▶ _YOUR GOAL_
Using the listing below, retype exactly the lines starting at the one with "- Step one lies" and ending at the one with "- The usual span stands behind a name", and include both.

▶ _EXCERPTED RECORDS_

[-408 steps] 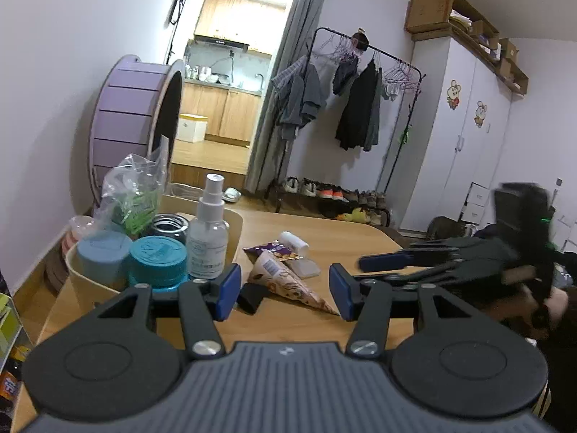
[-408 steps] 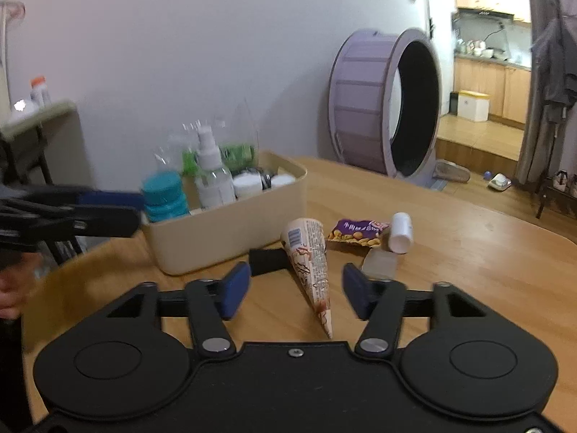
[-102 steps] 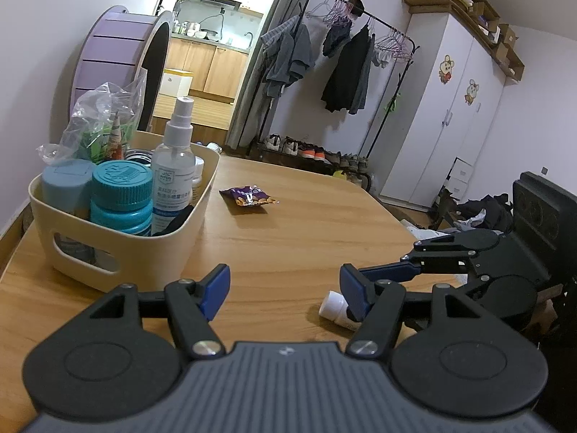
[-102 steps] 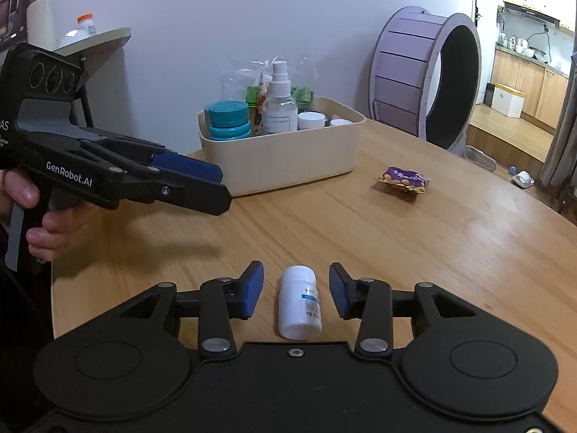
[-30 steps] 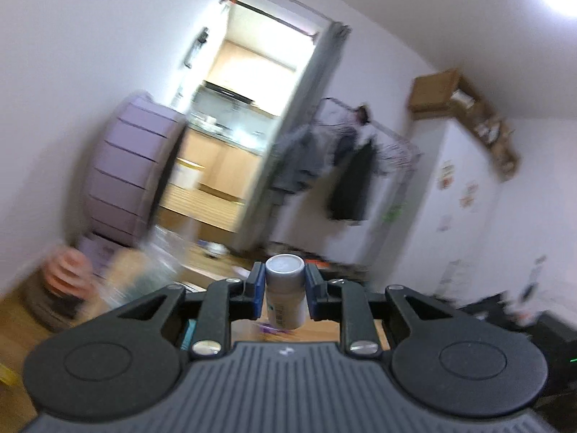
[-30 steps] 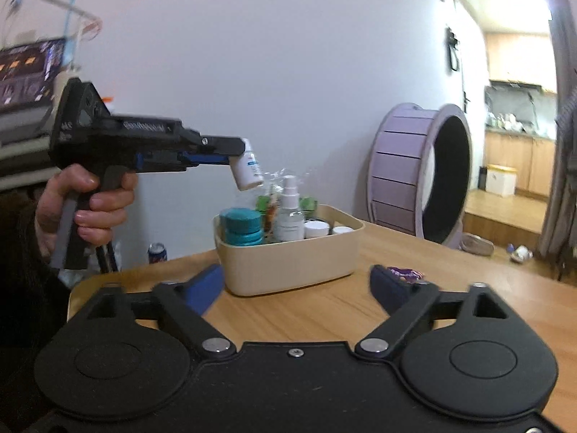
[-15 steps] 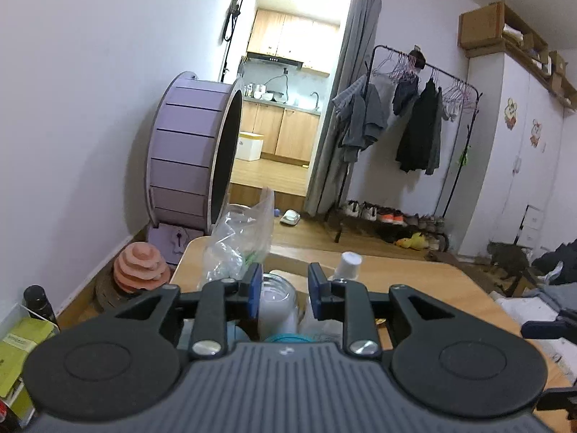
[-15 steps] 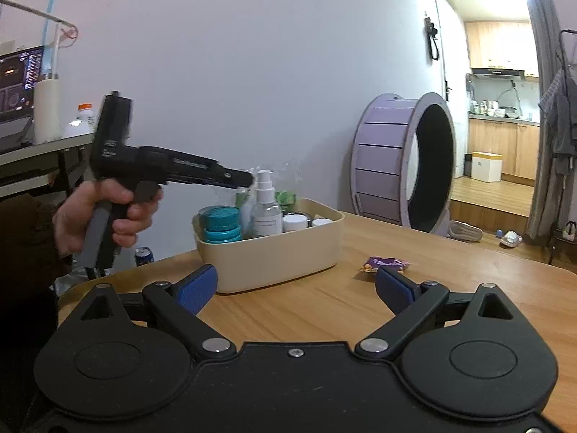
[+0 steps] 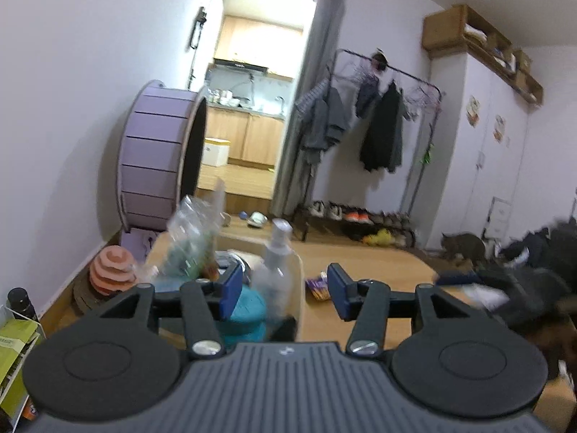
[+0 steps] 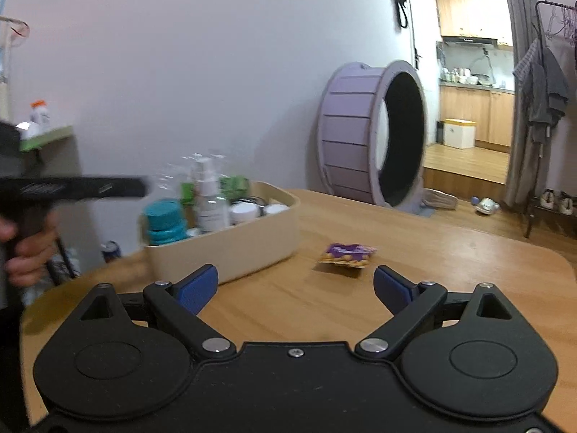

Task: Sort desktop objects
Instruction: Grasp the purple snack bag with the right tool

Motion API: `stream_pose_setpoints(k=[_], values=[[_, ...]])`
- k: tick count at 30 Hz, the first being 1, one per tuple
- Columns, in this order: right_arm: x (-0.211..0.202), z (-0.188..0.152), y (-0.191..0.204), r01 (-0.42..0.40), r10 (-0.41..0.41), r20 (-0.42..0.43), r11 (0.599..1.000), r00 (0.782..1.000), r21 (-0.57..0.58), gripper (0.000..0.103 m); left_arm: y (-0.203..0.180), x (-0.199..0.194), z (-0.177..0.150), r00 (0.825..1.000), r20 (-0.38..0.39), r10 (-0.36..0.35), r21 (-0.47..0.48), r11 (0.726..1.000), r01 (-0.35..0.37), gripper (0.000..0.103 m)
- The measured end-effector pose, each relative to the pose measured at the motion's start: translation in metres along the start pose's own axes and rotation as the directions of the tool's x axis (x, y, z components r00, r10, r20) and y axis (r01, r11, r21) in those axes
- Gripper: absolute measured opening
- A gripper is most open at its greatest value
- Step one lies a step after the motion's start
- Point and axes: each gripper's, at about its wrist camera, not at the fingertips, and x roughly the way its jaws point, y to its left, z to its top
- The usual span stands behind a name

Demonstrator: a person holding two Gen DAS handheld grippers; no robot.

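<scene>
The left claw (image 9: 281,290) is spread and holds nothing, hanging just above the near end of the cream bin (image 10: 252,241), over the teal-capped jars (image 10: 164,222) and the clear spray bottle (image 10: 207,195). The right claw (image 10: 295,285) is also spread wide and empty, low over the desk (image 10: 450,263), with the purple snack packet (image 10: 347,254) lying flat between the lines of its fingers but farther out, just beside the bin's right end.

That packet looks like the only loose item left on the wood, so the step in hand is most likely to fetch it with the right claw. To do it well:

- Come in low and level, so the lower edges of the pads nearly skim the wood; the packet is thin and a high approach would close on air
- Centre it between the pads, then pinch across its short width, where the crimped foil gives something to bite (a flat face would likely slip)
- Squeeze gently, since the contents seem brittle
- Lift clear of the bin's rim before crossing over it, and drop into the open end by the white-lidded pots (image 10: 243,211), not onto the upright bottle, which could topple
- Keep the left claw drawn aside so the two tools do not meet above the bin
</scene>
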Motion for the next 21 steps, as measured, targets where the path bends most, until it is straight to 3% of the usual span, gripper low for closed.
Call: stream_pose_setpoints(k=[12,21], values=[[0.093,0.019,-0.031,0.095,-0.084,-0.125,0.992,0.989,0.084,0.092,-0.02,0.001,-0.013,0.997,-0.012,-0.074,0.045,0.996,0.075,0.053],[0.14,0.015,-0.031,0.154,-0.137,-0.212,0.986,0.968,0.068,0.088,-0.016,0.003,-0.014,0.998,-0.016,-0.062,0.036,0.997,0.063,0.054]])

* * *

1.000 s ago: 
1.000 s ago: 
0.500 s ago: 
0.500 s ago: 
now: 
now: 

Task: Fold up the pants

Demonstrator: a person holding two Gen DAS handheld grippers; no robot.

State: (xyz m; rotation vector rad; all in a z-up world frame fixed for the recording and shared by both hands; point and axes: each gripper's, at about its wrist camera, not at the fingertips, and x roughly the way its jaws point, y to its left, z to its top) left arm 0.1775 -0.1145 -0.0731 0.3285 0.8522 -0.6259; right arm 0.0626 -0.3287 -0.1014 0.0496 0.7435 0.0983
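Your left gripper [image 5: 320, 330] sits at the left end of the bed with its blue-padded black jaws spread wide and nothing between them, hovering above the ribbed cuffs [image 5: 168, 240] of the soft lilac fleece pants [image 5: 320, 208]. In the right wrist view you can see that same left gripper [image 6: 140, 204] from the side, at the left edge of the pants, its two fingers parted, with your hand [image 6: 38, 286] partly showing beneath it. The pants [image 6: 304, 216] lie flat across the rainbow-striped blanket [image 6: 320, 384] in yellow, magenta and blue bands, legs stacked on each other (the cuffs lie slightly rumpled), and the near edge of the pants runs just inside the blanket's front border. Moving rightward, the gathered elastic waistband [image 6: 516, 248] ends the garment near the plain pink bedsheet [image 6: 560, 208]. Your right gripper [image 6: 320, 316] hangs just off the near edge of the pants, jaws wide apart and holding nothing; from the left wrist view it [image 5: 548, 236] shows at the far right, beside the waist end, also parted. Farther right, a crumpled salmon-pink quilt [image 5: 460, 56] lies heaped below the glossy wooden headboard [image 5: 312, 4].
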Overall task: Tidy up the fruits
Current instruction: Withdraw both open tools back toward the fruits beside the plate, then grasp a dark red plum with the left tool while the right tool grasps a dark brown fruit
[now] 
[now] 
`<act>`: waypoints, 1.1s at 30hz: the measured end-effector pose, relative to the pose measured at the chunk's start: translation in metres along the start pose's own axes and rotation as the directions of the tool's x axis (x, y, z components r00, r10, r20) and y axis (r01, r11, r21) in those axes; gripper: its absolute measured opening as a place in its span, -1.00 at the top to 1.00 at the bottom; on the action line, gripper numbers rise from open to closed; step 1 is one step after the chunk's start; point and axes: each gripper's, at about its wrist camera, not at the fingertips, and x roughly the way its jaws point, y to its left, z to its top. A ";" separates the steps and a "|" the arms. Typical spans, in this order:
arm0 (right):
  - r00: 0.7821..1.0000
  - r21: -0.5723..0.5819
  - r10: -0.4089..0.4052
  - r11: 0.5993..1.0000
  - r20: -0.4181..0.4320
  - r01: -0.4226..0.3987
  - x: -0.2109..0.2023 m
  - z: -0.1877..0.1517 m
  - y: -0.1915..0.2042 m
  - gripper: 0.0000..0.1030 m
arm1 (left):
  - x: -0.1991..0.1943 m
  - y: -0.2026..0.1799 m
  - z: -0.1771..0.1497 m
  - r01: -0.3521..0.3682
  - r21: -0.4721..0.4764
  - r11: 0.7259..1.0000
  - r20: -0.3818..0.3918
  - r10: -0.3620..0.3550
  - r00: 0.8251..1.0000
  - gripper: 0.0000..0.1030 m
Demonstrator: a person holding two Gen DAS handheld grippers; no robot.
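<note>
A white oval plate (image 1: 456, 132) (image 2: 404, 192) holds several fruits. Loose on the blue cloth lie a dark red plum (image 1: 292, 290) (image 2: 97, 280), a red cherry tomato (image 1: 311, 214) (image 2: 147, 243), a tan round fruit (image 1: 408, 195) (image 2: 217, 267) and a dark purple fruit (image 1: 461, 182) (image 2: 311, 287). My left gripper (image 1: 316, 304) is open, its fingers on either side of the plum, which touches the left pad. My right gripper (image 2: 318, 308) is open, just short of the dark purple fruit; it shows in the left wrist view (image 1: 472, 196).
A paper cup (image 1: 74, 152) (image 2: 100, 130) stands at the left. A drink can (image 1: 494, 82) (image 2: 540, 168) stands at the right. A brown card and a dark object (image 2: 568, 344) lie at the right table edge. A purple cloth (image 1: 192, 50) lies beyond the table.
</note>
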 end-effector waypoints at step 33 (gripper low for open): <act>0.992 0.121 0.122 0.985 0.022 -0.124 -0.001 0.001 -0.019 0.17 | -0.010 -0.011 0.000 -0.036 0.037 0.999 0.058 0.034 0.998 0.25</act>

▶ _YOUR SOLUTION_
- Step one lies a step after the motion's start
- Point and axes: each gripper's, at about its wrist camera, not at the fingertips, and x roughly the way its jaws point, y to its left, z to its top
- The usual span stands behind a name

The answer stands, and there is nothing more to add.